Upside-down trees, such as the directory tree on your hard drive, permit extensions on the bottom, and don’t require those on the top to know all the details of what those on the bottom are doing. Such trees provide command and control up and down the chain. For example, in UNIX or Windows directory trees, you can add new files and sub-directories to a directory, and the directories at the top don’t need to be aware of details in the directories at the bottom. You can also limit access for certain users to just specified parts of the tree.
Upside-down trees also provide uniqueness for names. Instead of two files named paydata, you can have a file named /prod/payroll/October/paydata and /test/payroll/October/paydata.
Observing standards supported on all platforms requires vendors to work together to agree on a standard and then support it. With one exception, getting vendors to agree on such a standard might seem impossible.
The one standard that all the vendors support is called Distributed Computing Environment (DCE). This includes both Lightweight Directory Access Protocol (LDAP) and Kerberos. DCE was developed back when the major computer vendors were IBM and the BUNCH (Burroughs, Univac, NCR, Control Data, and Honeywell). It uses TCP/IP for communication, LDAP to manage information about users, and Kerberos to authenticate users.
LDAP identifies users via a directory or database of user definitions.
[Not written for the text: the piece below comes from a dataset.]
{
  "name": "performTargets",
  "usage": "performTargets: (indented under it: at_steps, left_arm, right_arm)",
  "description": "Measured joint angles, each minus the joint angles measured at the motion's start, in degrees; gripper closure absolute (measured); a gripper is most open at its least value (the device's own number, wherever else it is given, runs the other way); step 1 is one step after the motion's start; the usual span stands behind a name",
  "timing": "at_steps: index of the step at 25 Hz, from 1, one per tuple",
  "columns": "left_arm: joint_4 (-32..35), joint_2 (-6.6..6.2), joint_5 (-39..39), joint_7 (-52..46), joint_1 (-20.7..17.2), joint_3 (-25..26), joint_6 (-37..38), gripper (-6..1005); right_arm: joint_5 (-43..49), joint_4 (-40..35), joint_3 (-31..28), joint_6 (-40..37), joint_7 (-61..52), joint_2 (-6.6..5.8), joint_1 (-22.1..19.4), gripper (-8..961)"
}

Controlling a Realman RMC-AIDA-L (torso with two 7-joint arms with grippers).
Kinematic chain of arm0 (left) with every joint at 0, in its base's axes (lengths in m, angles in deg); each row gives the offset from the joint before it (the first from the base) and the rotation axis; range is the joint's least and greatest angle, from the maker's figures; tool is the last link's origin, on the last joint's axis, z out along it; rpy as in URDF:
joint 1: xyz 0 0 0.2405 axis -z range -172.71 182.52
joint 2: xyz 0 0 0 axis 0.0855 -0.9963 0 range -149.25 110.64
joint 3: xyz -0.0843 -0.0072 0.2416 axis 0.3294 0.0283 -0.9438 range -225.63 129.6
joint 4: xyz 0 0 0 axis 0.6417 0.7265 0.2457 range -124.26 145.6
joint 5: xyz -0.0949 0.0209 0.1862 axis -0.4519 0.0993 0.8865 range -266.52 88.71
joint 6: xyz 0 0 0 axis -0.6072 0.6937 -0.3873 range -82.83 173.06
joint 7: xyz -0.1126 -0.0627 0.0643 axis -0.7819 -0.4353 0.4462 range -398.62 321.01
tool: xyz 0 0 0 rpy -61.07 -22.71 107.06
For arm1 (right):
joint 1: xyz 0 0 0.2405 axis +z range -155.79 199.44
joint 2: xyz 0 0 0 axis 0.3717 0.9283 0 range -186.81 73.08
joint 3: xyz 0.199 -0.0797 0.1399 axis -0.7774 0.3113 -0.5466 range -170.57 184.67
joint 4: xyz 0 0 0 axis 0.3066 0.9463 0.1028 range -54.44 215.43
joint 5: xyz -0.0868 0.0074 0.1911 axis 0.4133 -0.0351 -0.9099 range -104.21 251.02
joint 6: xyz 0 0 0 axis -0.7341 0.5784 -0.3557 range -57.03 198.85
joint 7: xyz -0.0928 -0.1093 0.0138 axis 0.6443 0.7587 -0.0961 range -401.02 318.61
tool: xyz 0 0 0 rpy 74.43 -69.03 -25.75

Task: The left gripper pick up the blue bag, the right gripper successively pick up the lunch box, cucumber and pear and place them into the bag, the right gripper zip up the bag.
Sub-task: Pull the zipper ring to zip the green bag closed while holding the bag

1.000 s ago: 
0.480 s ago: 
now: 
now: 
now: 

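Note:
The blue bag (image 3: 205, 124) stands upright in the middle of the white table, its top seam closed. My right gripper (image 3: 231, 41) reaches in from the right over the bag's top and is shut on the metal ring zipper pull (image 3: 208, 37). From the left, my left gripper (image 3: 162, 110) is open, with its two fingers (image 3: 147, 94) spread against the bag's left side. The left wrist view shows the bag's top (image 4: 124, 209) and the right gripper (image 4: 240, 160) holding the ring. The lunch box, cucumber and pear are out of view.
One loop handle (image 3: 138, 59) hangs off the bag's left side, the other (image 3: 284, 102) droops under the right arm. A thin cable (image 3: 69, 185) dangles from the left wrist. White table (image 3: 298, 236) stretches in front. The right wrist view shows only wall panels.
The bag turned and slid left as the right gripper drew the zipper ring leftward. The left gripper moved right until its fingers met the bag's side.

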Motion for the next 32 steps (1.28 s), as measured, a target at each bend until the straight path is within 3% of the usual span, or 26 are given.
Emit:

LDAP servers are organized into an upside-down tree that extends across platforms and provides unique naming of users and files. A well-known example of an LDAP directory is Active Directory on Windows computers. An LDAP server on any platform can interact intelligently with LDAP servers on other platforms within an upside-down tree to provide practical security administration for userids.
Kerberos is the means of proving each user’s identity and for providing one-time session keys for encryption between platforms. It’s built into Active Directory, provides protection against sniffer programs, and all major platforms support it.
Use of LDAP and Kerberos, universally accepted and implemented standard protocols, is a superior solution. They were first developed on UNIX, and spread to the Internet. Active Directory on Windows is LDAP and supports Kerberos. On the mainframe, z/OS gives you LDAP and Kerberos for free, and they both work with RACF, ACF2, and TopSecret.
Future articles will explain how LDAP and Kerberos work, and practical implementation suggestions for whichever approach you use.